» **The problem**
Would you please repeat exactly the entries below, starting at the line with "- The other" and ending at the line with "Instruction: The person", and nothing outside that range? Leave out the pictures.

(Entries taken from a collection)

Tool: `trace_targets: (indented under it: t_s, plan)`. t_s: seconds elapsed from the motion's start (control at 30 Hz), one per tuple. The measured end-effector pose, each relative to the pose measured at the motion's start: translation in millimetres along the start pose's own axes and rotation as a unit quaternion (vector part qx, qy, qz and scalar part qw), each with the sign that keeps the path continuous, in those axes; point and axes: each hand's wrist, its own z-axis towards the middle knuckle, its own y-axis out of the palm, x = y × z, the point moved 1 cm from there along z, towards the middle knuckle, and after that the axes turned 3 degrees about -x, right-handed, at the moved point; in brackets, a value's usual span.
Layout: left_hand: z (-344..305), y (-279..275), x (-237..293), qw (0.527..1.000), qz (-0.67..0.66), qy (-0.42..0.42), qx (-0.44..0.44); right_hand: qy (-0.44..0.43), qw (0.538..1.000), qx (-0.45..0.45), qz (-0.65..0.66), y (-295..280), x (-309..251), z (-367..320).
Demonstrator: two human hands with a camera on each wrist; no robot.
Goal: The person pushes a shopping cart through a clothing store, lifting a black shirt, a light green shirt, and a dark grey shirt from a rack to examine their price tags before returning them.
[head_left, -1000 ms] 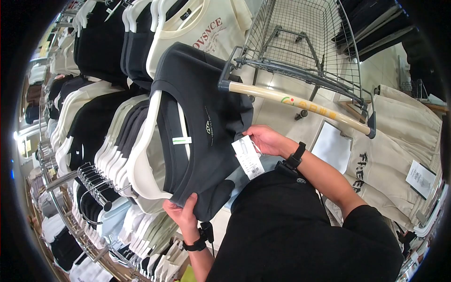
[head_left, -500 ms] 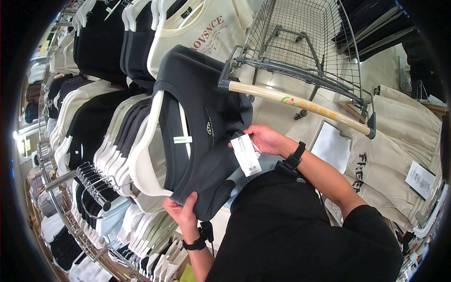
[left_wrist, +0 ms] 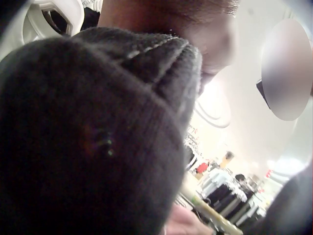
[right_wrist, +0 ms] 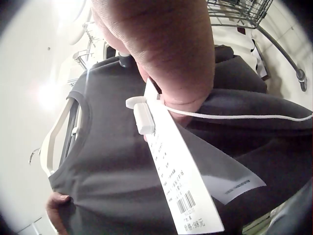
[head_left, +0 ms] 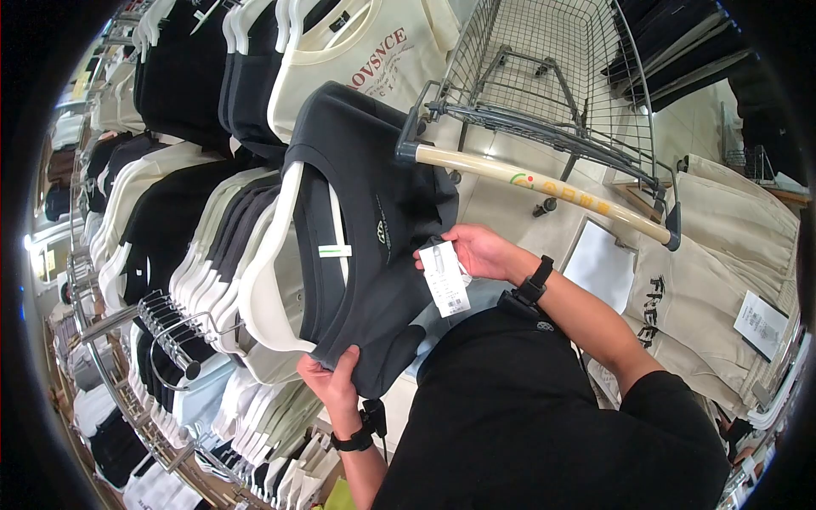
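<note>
A dark grey shirt point(head_left: 353, 229) with a small chest logo hangs on a white hanger point(head_left: 265, 306). My left hand point(head_left: 333, 382) pinches its fabric near the collar, thumb on top, close to the hanger's lower end. The right hand point(head_left: 480, 252) holds the shirt's white paper tag point(head_left: 444, 280) between thumb and fingers. Seen from the right wrist, the tag point(right_wrist: 181, 171) shows a barcode and printed text, with a white string and plastic piece beside it. Dark fabric point(left_wrist: 98, 132) fills much of the left wrist view.
Metal rails point(head_left: 110, 327) carry many shirts on white hangers at the left. A wire shopping cart point(head_left: 544, 76) with a beige handle point(head_left: 544, 190) stands ahead. Beige trousers point(head_left: 705, 289) hang at the right, with a white tag point(head_left: 761, 325) on them.
The shirt's collar and hanger have shifted slightly right. The tag has swung to hang more upright from the right hand. Both hands keep their hold.
</note>
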Motion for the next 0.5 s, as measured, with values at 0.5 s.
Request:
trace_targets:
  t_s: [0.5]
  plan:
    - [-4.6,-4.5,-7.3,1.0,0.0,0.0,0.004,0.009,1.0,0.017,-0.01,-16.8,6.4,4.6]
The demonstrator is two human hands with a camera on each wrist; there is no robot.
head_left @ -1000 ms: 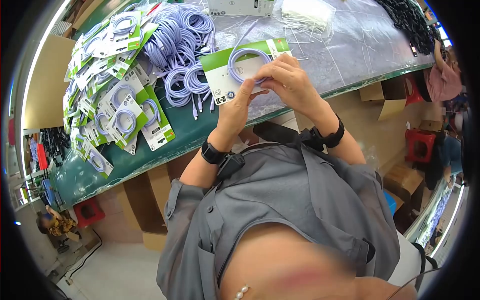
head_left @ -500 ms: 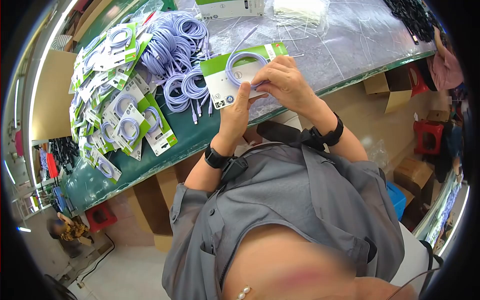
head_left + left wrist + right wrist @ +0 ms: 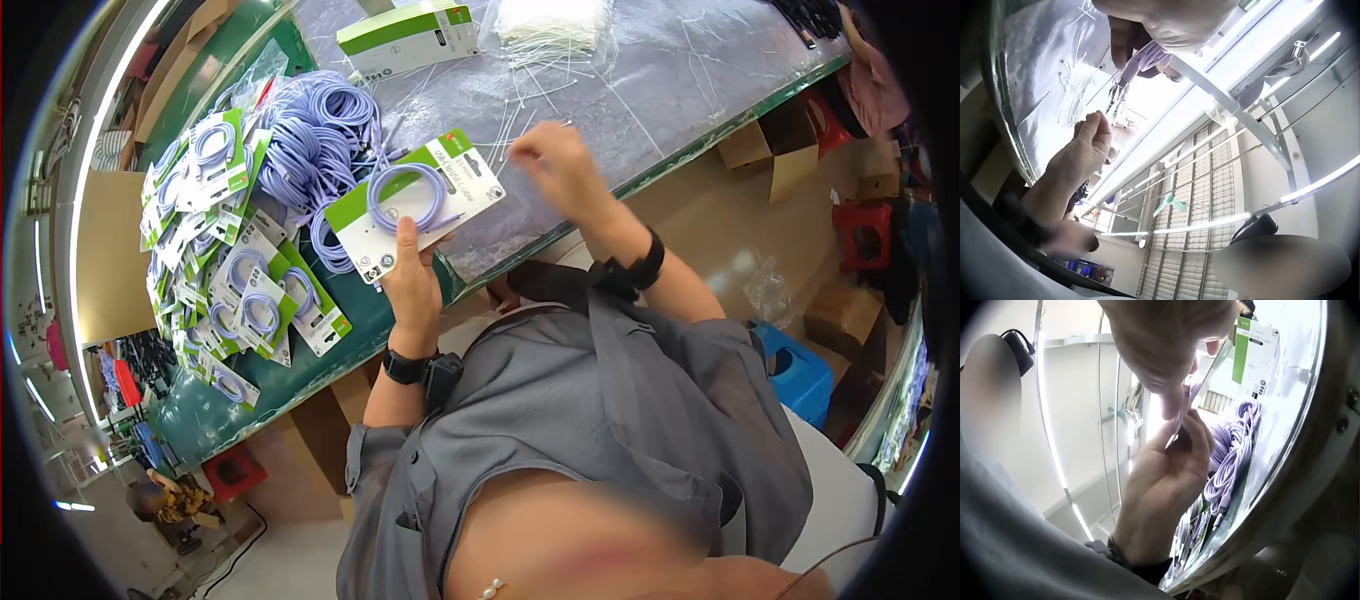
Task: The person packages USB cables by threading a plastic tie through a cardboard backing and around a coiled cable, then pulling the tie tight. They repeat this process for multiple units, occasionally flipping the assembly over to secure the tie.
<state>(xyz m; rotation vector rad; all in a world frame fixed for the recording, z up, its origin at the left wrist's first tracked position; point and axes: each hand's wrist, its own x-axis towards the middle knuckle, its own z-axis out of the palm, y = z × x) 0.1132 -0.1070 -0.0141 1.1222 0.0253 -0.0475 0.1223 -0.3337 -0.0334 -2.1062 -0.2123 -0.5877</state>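
Note:
In the head view my left hand (image 3: 412, 290) holds a green-and-white packaging card (image 3: 470, 180) tilted over the table's front edge, thumb on its face. A coiled lavender USB cable (image 3: 375, 202) lies against the card, one plug near its lower edge. My right hand (image 3: 565, 172) hangs apart to the card's right, slightly blurred, with fingers curled. The left wrist view shows the right hand (image 3: 1082, 150) with fingertips bunched and nothing visible between them. In the right wrist view the left hand (image 3: 1166, 484) pinches the card's edge.
Carded cables (image 3: 215, 235) lie heaped at the left, beside a pile of loose coiled lavender cables (image 3: 305, 135). A stack of cards (image 3: 410, 45) stands at the back, near white ties (image 3: 550, 30). A blue stool (image 3: 800, 375) and cardboard boxes (image 3: 845, 320) are on the floor.
My right hand has let go of the cable and card and drawn away to the right. The left hand has carried the card leftward in the head view, which has also shifted.

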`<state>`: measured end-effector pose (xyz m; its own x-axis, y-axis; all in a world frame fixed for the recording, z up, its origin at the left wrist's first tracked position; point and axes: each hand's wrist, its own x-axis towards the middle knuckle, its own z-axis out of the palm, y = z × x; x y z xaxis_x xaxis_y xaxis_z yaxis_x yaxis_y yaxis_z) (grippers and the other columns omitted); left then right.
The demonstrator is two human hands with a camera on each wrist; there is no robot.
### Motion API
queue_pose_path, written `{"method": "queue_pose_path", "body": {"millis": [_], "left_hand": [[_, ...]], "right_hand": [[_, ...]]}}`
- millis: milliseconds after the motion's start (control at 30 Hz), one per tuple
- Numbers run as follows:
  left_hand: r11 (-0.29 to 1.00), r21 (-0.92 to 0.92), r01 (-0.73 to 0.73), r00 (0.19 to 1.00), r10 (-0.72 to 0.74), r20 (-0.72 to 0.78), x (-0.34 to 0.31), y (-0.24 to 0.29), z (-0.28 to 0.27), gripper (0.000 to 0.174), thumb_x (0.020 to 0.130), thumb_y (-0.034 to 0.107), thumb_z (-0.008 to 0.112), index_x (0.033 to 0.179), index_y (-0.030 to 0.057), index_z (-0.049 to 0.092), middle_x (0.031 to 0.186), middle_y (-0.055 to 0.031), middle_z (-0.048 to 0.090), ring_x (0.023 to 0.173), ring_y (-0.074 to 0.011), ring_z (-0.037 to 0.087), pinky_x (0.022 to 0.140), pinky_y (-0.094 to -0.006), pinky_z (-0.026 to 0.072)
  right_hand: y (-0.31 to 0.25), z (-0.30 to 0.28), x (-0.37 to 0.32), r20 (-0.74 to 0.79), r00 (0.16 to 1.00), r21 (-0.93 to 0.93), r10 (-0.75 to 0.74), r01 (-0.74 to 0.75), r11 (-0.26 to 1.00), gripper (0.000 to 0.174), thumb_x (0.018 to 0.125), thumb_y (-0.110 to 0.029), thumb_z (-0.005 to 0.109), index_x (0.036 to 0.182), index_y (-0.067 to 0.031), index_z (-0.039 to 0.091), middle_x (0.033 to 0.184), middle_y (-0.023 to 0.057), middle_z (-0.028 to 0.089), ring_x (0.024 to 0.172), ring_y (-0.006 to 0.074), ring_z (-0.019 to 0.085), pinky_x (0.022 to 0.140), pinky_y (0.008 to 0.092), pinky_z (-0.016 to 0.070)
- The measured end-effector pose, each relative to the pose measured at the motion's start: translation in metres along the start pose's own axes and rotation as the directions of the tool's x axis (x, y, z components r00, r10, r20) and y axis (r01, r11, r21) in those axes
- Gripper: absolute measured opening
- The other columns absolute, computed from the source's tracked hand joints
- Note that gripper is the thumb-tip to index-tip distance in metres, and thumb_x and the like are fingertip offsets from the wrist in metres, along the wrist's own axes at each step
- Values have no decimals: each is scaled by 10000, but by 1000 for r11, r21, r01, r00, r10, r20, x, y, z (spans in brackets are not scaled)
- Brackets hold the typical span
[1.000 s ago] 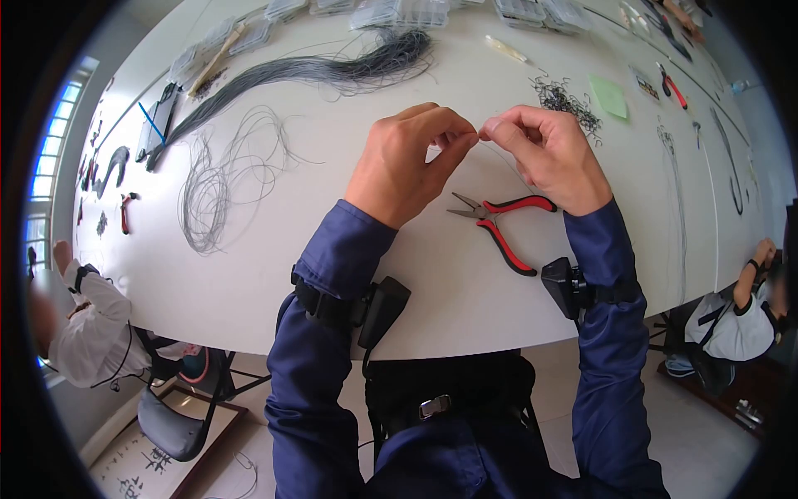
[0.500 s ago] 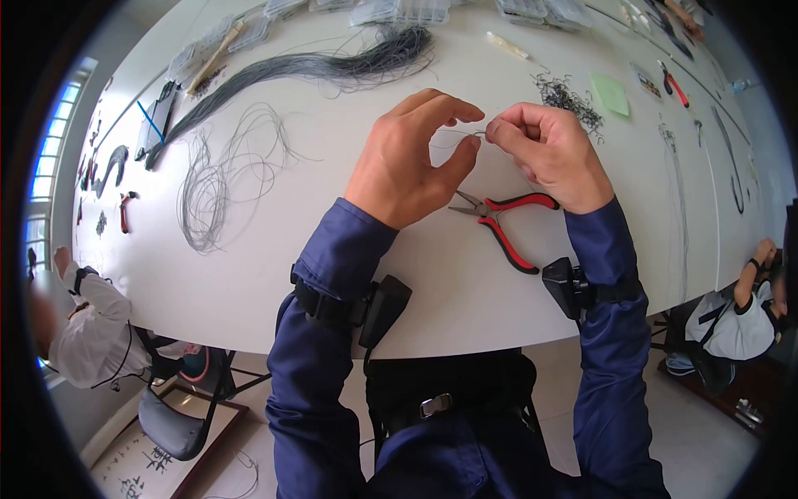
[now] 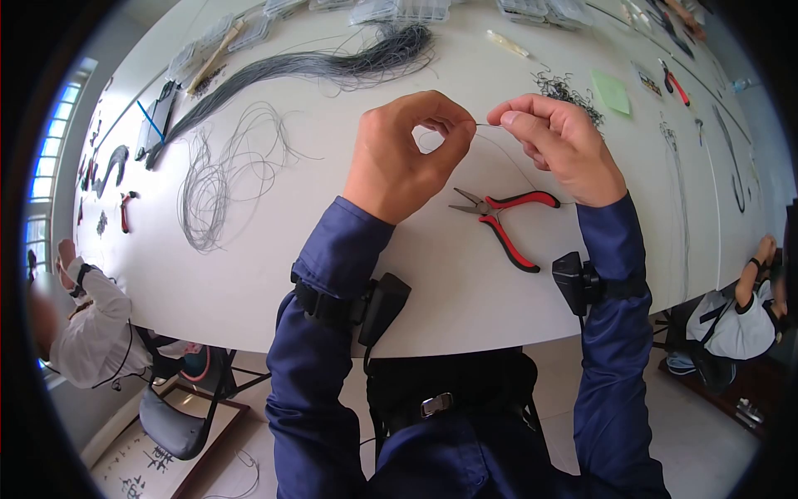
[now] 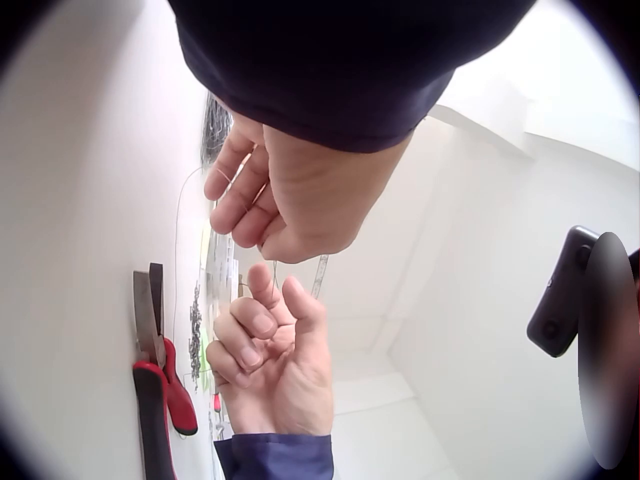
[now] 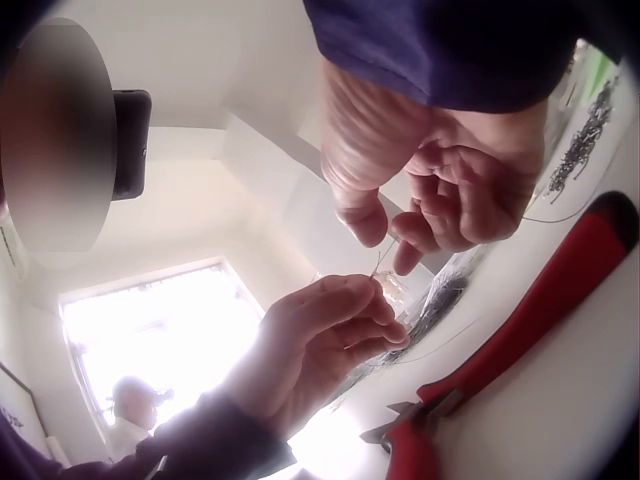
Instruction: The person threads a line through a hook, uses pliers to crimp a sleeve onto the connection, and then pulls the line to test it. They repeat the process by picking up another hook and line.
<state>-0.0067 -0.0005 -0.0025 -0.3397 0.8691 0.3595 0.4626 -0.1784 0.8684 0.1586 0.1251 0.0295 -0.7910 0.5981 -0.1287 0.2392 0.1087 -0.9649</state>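
Note:
My left hand (image 3: 397, 162) pinches a short, thin dark piece (image 3: 486, 125) between thumb and forefinger, its free end pointing right. A fine grey line (image 3: 511, 156) trails from those fingertips in a curve towards the right sleeve. My right hand (image 3: 569, 150) is close by, its thumb and forefinger a little apart around the end of the dark piece, other fingers loosely bent. That small gap also shows in the right wrist view, between thumb (image 5: 366, 222) and forefinger. Red-and-black pliers (image 3: 505, 241) lie below the hands with their jaws apart.
A pile of small black hooks (image 3: 567, 93) lies beyond the right hand, beside a green note (image 3: 611, 91). Left are loose coils of line (image 3: 204, 204) and a thick grey bundle (image 3: 307, 71). Clear plastic boxes (image 3: 399, 12) stand at the back. People sit at both sides.
The left forefinger, lifted off the thumb half a second ago, has come down into a pinch on the dark piece. My right hand has moved slightly right and its thumb and forefinger have loosened.

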Motion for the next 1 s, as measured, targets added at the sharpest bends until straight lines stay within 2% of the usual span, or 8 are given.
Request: {"method": "queue_pose_path", "body": {"millis": [100, 300, 400, 600, 700, 900, 1000], "left_hand": [[997, -48, 62, 998, -61, 18, 0, 3, 0, 141, 886, 83, 703, 919, -52, 680, 870, -87, 713, 836, -142, 670, 840, -286, 525], [979, -181, 90, 995, -82, 54, 0, 3, 0, 134, 907, 64, 680, 948, -62, 665, 894, -78, 694, 859, -137, 656, 847, -280, 521], [954, -279, 107, 994, -96, 55, 0, -1, 1, 124, 910, 59, 674, 942, -60, 658, 879, -73, 686, 842, -133, 650, 827, -275, 523], [946, -293, 138, 990, -131, 43, 1, 0, 1, 120, 916, 60, 666, 939, -58, 655, 861, -68, 678, 820, -124, 645, 806, -268, 524], [952, -281, 119, 993, -115, 30, 0, 0, 3, 120, 917, 63, 665, 938, -56, 656, 855, -67, 677, 817, -122, 645, 797, -265, 524], [962, -233, 145, 989, -139, 38, 1, 0, 2, 122, 914, 63, 666, 932, -57, 658, 860, -70, 678, 806, -127, 647, 789, -270, 529], [913, -362, 186, 983, -174, 66, 1, 1, 1, 114, 908, 50, 654, 928, -62, 657, 862, -77, 677, 800, -138, 649, 787, -276, 534]], "right_hand": [[2, -7, 1, 41, 998, -67, -49, 52, 996, 250, 938, -229, 658, 1032, 1, 689, 871, -4, 655, 811, 52, 582, 769, 206, 474], [6, -2, 2, -25, 996, -18, -89, 88, 996, 239, 938, -224, 660, 1034, -8, 692, 882, -10, 660, 832, 56, 588, 788, 209, 471], [9, 2, 3, -45, 994, 10, -101, 101, 995, 246, 942, -230, 657, 1048, -10, 688, 833, -27, 635, 752, 40, 546, 714, 191, 453], [2, 0, 1, -28, 1000, 208, -7, 12, 978, 253, 942, -230, 654, 1073, -15, 681, 710, -76, 492, 624, 9, 398, 561, 185, 353], [1, 5, 0, -105, 988, -22, -110, 108, 994, 241, 936, -218, 654, 1061, -14, 680, 701, -81, 464, 633, 7, 407, 575, 183, 355], [8, 4, 2, -123, 973, -121, -194, 180, 976, 237, 924, -215, 663, 1026, -2, 680, 744, -65, 537, 644, 11, 421, 592, 180, 364], [6, 1, 2, -60, 992, 22, -107, 109, 994, 239, 919, -223, 671, 1012, -3, 686, 768, -54, 577, 654, 15, 450, 593, 183, 380]]}}
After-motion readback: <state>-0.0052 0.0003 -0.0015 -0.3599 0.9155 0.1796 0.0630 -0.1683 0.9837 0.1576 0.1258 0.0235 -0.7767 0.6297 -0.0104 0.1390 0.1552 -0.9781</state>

» **Problem solution**
- The other columns absolute, computed from the source's tracked hand joints
- Note that gripper is the thumb-tip to index-tip distance in metres, and thumb_x and the like are fingertip offsets from the wrist in metres, along the wrist's own axes at each step
- Values have no decimals: each is scaled by 10000, but by 1000 for r11, r21, r01, r00, r10, r20, x, y, z (spans in brackets are not scaled)
- Brackets hold the typical span
[1.000 s ago] 
[0.500 s ago] 
[now] 
[now] 
[now] 
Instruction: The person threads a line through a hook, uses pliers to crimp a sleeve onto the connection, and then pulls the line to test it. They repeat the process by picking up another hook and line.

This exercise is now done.